→ TASK DIRECTIONS: Take nothing but the lines from the one with "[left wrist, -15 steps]" through the one with "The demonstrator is" in the entries below, both ends kept, and return them exactly with pictures left out.

→ Data records:
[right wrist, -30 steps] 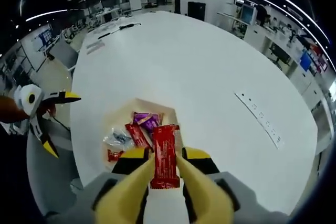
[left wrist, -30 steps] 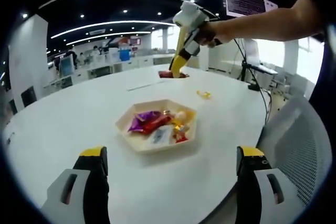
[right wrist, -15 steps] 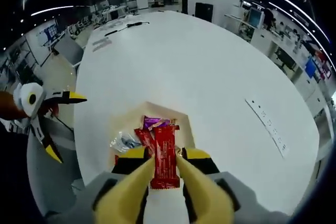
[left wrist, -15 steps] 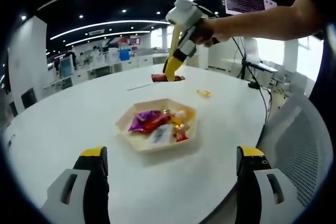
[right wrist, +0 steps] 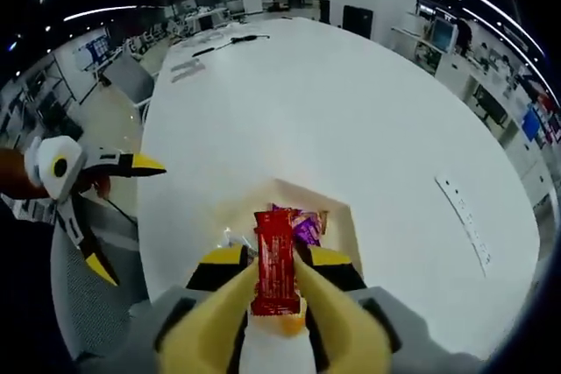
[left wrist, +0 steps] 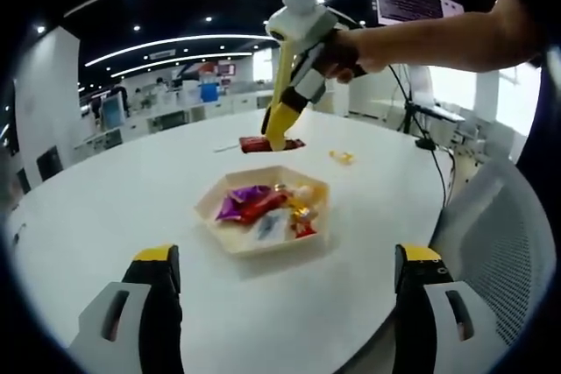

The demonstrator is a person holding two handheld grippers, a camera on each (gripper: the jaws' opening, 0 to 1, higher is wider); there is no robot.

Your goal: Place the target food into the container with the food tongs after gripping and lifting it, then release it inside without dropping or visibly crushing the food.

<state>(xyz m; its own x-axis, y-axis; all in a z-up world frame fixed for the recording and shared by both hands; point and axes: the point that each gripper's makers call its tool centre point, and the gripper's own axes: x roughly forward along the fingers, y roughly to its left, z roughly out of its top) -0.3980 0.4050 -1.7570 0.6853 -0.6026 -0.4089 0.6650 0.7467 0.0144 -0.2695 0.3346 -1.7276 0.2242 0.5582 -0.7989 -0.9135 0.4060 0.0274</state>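
The red snack bar is pinched between the jaws of my right gripper, lifted in the air just above the far edge of the tray. Wrapped sweets lie in the tray on the white table. My left gripper hangs near the table's edge, jaws spread wide, holding nothing.

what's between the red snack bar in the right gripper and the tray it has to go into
Nothing visible. The right gripper holds the red snack bar in open air above the hexagonal tray. The tray already holds wrapped snacks, so the bar would land on or among them. The left gripper is open, well clear.
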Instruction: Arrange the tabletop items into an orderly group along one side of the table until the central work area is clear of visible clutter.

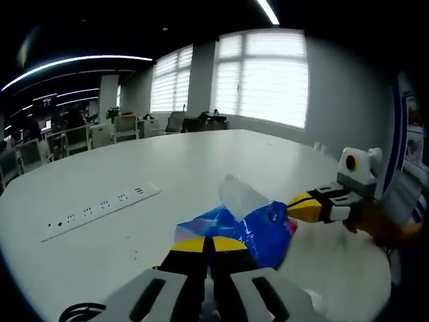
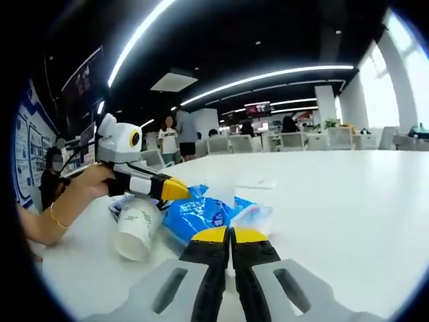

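1. Landmark is the blue packet (image 1: 261, 231), a crinkly blue plastic bag lying on the white table (image 1: 134, 168). Both tools meet at it.
2. Left gripper (image 1: 213, 243): yellow tips pressed together with no gap, right at the packet's near edge. Whether any film is pinched between them cannot be told.
3. Right gripper (image 2: 231, 235): tips also closed flat together, touching the packet's edge in its own view; hold likewise unclear.
4. In the left gripper view the right gripper comes in from the side, with a hand (image 1: 382, 225) behind it, its tip on the packet's far side.
5. A clear plastic piece (image 1: 241, 196) sits on top of the packet. A paper cup (image 2: 136, 228) lies tipped on its side just beside the packet.
6. A power strip (image 1: 100, 209) lies well apart from the packet.
7. Risks: opposite pulls could tear the thin film; dragging the packet could roll the cup off the table edge; the clear piece could slide off the packet.
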A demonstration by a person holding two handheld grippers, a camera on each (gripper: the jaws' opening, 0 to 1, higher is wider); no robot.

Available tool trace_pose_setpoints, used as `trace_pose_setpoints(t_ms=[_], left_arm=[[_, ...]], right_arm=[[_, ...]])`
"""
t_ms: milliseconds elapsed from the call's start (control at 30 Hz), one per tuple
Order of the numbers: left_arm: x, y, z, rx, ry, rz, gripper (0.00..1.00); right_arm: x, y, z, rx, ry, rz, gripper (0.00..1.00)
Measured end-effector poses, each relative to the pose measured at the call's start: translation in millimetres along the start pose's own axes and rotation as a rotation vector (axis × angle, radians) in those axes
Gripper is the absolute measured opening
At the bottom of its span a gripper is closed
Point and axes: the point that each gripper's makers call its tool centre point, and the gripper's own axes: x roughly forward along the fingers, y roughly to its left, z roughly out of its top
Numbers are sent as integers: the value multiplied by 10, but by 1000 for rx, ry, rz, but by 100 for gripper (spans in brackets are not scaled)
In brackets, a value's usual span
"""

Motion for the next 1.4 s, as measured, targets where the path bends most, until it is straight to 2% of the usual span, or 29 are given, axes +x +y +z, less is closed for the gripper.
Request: trace_pose_setpoints(t_ms=[100,167,233,267,467,600,800,1000,1400], left_arm=[[-7,-19,20,5,-6,0,0],[6,-146,128,20,-36,-24,0],[30,-209,164,41,-43,-31,0],[48,-248,196,80,-54,-38,0],[139,-401,145,119,-26,-50,0],[179,-455,113,148,-16,-51,0],[230,-512,62,189,3,-49,0],[243,-558,93,236,-4,-44,0],[303,-653,35,333,17,-48,0]], right_arm=[[-14,-11,23,0,-5,-1,0],[-125,-115,156,20,-35,-22,0],[-162,-164,191,34,-42,-29,0],[-176,-187,197,37,-37,-32,0],[-242,-278,137,-7,25,-64,0],[-285,-348,94,24,57,-72,0],[-317,-389,39,14,96,-90,0],[-350,-424,32,3,110,-103,0],[-394,-482,-9,-10,142,-116,0]])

→ OUTPUT OF THE EXERCISE:
[left wrist, -15 steps] 
[right wrist, +0 steps] 
[left wrist, +0 steps] 

The demonstrator is a person holding two handheld grippers, a camera on each (gripper: the jaws' opening, 0 to 1, higher is wider); there is no robot.

The exercise requires no further work.